## Exercise details
Nothing except the pictures should be left out when you reproduce the listing exactly.

## Supplied material
::::::

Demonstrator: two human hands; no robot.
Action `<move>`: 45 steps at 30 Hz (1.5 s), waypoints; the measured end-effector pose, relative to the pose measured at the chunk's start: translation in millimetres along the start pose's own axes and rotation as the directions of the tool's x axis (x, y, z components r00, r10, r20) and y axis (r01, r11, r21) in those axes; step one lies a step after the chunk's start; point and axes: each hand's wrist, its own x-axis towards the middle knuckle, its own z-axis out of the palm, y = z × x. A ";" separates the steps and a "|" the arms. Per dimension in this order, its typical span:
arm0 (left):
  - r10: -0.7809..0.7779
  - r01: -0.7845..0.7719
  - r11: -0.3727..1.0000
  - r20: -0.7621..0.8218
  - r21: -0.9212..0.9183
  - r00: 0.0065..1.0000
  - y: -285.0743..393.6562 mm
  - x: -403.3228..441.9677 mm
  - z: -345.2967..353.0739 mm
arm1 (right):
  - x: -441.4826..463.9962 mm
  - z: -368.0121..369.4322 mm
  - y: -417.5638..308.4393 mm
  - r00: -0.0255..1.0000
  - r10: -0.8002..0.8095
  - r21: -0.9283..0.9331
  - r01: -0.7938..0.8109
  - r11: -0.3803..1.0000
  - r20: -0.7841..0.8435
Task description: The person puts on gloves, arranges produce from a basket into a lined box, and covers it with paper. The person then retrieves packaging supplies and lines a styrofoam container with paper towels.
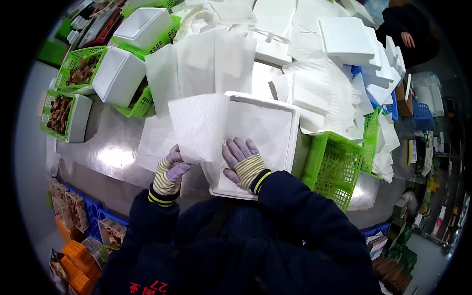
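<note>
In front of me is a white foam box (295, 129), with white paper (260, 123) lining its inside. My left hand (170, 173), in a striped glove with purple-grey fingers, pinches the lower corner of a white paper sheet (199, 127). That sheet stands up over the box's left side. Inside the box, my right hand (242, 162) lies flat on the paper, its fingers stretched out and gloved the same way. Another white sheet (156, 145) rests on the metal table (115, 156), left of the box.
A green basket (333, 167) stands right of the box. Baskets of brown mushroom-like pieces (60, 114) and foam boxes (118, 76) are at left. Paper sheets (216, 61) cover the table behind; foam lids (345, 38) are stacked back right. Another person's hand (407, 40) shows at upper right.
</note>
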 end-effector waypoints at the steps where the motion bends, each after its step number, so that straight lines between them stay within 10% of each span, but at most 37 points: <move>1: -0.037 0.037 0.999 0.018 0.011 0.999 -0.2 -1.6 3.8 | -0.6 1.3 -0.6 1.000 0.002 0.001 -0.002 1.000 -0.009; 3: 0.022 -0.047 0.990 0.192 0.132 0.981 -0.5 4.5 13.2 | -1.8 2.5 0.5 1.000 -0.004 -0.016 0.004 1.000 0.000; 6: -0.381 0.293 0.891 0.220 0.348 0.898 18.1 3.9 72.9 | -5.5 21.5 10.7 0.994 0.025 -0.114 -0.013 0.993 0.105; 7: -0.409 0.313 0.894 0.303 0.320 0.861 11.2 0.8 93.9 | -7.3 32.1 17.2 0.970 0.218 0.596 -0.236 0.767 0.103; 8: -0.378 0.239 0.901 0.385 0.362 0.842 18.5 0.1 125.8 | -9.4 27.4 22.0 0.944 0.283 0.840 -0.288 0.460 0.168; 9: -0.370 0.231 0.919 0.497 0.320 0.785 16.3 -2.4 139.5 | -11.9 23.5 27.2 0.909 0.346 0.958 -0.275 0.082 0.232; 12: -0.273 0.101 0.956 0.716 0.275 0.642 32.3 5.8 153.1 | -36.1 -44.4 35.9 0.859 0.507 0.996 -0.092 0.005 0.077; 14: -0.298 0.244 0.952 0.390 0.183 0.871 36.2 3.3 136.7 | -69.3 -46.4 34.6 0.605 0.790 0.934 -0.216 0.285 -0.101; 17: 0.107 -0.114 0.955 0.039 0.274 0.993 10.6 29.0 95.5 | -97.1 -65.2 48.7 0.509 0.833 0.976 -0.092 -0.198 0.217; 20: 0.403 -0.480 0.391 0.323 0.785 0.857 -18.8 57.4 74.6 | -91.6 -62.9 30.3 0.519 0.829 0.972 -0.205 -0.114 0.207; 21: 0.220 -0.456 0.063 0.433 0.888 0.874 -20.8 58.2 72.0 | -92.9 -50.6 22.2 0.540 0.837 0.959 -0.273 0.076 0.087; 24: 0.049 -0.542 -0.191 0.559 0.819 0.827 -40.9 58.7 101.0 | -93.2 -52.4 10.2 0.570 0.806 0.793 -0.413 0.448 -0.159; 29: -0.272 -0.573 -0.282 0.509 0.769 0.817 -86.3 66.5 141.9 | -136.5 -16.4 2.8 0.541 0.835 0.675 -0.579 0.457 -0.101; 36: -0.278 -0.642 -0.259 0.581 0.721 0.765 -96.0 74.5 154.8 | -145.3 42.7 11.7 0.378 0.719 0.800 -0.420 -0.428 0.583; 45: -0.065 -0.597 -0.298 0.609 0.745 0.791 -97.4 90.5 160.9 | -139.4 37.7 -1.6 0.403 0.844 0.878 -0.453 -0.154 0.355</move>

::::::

## Exercise response
Demonstrator: two human hands; no robot.
Action `<move>`: 45 steps at 30 Hz (1.5 s), waypoints; the measured end-effector pose, relative to the pose measured at the chunk's start: translation in millimetres along the start pose's own axes and rotation as the directions of the tool's x axis (x, y, z components r00, r10, r20) and y axis (r01, r11, r21) in those axes; step one lies a step after the chunk's start; point and axes: each hand's wrist, its own x-axis towards the middle knuckle, its own z-axis out of the palm, y = z × x. A ";" separates the steps and a "|" the arms. Per dimension in this order, its typical span:
arm0 (left):
  - r10: -0.7809..0.7779
  - r01: -0.7845..0.7719
  - r11: -0.3727..1.0000
  - r20: -0.7621..0.8218
  - r21: -0.9212..0.9183
  - r00: 0.0065..1.0000
  - y: -285.0743..393.6562 mm
  - x: -403.3228..441.9677 mm
  - z: -345.2967..353.0739 mm
arm1 (right):
  - x: -441.4826..463.9962 mm
  - z: -368.0121..369.4322 mm
  - y: -417.5638..308.4393 mm
  - r00: -0.0255..1.0000
  - r10: -0.8002..0.8095
  - r21: -0.9283..0.9331
  - r01: -0.7938..0.8109
  - r11: -0.3803..1.0000
  - r20: -0.7841..0.8435
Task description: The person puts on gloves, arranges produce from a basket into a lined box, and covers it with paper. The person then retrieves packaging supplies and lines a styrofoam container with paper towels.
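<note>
In front of me is a white foam box (295, 129), with white paper (260, 123) lining its inside. My left hand (170, 173), in a striped glove with purple-grey fingers, pinches the lower corner of a white paper sheet (199, 127). That sheet stands up over the box's left side. Inside the box, my right hand (242, 162) lies flat on the paper, its fingers stretched out and gloved the same way. Another white sheet (156, 145) rests on the metal table (115, 156), left of the box.
A green basket (333, 167) stands right of the box. Baskets of brown mushroom-like pieces (60, 114) and foam boxes (118, 76) are at left. Paper sheets (216, 61) cover the table behind; foam lids (345, 38) are stacked back right. Another person's hand (407, 40) shows at upper right.
</note>
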 end-effector waypoints at the steps where the motion bends, each after its step number, so that straight lines between them stay within 10% of each span, but at most 37 points: <move>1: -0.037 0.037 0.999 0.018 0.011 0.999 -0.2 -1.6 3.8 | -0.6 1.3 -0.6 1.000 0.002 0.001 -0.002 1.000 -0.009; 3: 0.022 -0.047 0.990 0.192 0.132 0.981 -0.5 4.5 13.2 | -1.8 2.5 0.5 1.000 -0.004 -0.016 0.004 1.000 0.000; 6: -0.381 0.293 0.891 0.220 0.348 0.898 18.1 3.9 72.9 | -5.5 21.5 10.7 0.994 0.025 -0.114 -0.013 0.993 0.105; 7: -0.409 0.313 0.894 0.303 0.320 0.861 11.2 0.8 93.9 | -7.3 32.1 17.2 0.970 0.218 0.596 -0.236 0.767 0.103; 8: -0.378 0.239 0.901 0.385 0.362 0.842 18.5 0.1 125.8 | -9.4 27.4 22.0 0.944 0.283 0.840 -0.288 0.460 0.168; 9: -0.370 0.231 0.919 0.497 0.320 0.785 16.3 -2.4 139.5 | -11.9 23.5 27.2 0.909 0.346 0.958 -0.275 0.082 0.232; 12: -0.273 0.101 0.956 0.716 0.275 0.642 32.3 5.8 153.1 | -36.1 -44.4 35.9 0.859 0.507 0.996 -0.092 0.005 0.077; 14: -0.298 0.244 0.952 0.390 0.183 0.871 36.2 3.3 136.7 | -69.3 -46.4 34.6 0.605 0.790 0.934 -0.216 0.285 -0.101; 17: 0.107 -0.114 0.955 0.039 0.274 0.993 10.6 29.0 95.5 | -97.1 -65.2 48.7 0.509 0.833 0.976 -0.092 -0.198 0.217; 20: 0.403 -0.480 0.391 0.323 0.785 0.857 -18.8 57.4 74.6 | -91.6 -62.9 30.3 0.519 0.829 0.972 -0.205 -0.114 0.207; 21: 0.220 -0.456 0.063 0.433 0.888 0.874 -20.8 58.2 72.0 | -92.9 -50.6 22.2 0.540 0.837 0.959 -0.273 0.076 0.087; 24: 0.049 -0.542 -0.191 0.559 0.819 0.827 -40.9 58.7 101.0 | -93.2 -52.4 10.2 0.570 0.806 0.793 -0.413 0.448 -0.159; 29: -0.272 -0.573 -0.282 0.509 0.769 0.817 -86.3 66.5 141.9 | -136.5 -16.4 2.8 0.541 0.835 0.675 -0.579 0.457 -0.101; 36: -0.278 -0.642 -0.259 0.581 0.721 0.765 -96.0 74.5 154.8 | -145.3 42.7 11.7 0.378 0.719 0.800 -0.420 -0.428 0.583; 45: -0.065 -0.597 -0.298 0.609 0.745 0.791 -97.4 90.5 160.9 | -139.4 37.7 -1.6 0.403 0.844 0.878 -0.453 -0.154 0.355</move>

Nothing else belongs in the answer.